On the flip side, however, the fate of comprehensive immigration reform, could galvanize Hispanic voters, particularly if the reform bill dies in the Republican-controlled House, Democrats argue.

“The big wild card is comprehensive immigration reform,” Damore said. “There’s an opportunity for Republicans up and down the ticket to put that issue behind them, but it doesn’t look like that’s going to happen any time soon.”

Still, Hickey’s comments didn’t provoke only his political detractors. Leading officials in his own party called him out, including Sandoval, Sen. Dean Heller and state Senate Minority Leader Michael Roberson.

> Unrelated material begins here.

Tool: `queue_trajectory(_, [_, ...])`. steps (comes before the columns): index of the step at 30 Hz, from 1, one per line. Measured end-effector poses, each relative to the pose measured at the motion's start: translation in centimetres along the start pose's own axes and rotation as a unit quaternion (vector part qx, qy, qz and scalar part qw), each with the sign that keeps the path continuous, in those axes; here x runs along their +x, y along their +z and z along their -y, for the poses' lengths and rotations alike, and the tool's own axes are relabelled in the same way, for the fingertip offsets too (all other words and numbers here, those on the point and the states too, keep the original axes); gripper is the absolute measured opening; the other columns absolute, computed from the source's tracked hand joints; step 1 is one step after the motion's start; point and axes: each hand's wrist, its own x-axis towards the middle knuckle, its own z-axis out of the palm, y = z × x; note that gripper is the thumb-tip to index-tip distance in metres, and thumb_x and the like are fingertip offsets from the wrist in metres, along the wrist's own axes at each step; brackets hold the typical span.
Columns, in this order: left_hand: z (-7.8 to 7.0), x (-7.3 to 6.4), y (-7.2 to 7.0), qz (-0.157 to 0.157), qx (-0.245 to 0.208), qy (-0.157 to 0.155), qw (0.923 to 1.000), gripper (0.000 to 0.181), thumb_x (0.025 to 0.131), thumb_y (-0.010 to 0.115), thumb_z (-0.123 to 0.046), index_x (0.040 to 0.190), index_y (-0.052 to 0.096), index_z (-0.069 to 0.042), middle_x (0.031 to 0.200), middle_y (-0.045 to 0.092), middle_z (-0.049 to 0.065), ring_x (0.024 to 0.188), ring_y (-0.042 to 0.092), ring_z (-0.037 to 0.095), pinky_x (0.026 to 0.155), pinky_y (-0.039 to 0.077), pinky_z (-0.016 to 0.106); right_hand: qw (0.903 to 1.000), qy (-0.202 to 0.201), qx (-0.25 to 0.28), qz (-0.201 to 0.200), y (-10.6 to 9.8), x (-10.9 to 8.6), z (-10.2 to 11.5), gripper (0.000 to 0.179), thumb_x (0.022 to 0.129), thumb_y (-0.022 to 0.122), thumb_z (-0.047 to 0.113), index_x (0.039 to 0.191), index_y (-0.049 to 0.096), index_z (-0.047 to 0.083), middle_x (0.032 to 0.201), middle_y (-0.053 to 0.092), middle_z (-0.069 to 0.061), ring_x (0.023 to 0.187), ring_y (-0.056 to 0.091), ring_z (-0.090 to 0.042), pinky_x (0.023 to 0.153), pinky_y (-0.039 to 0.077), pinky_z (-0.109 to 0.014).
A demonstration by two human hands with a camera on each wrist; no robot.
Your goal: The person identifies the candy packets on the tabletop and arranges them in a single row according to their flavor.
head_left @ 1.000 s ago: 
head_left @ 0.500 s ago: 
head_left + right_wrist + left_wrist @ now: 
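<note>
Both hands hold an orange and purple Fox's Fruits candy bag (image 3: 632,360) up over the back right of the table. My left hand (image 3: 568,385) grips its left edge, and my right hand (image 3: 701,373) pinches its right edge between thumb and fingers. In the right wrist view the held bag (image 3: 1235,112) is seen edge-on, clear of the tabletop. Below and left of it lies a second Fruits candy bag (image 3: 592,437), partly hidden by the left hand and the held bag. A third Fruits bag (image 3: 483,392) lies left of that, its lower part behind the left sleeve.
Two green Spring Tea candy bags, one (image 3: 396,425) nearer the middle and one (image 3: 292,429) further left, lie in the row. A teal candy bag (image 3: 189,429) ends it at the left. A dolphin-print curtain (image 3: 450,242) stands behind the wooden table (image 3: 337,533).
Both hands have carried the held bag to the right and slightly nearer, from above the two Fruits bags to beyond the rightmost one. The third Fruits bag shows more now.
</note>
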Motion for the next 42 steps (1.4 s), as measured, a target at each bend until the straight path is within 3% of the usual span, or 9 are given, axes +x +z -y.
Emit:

“Recent comments from Assemblyman Hickey are divisive, insensitive and run counter to the basic duties an honor of public service,” Heller said in a statement. “Assemblyman Hickey should know that it is a privilege to represent Nevada’s many cultures and ethnicities.”

Sandoval, whose campaign has set a high-bar goal of winning 50 percent of the Hispanic voter, also disavowed the comments.

“Pat’s comments do not reflect my views and he should reconsider them,” Sandoval said in a statement.

The pointed chastisement is an indication Republicans are acknowledging the importance of the Hispanic voting block.

Hickey, who initially described the Democratic response as “gotcha politics,” ultimately decided to apologize for the remarks.

“I am sorry about my recent comments and regret I made them,” Hickey said Thursday afternoon. “It was not my intention to alienate anyone, but I did misspeak, plain and simple and for that I apologize.

“I agree with Gov. Sandoval that Republicans must earn the trust and confidence of all Nevadans. I look forward to working with the governor and my fellow Republicans in accomplishing just that.”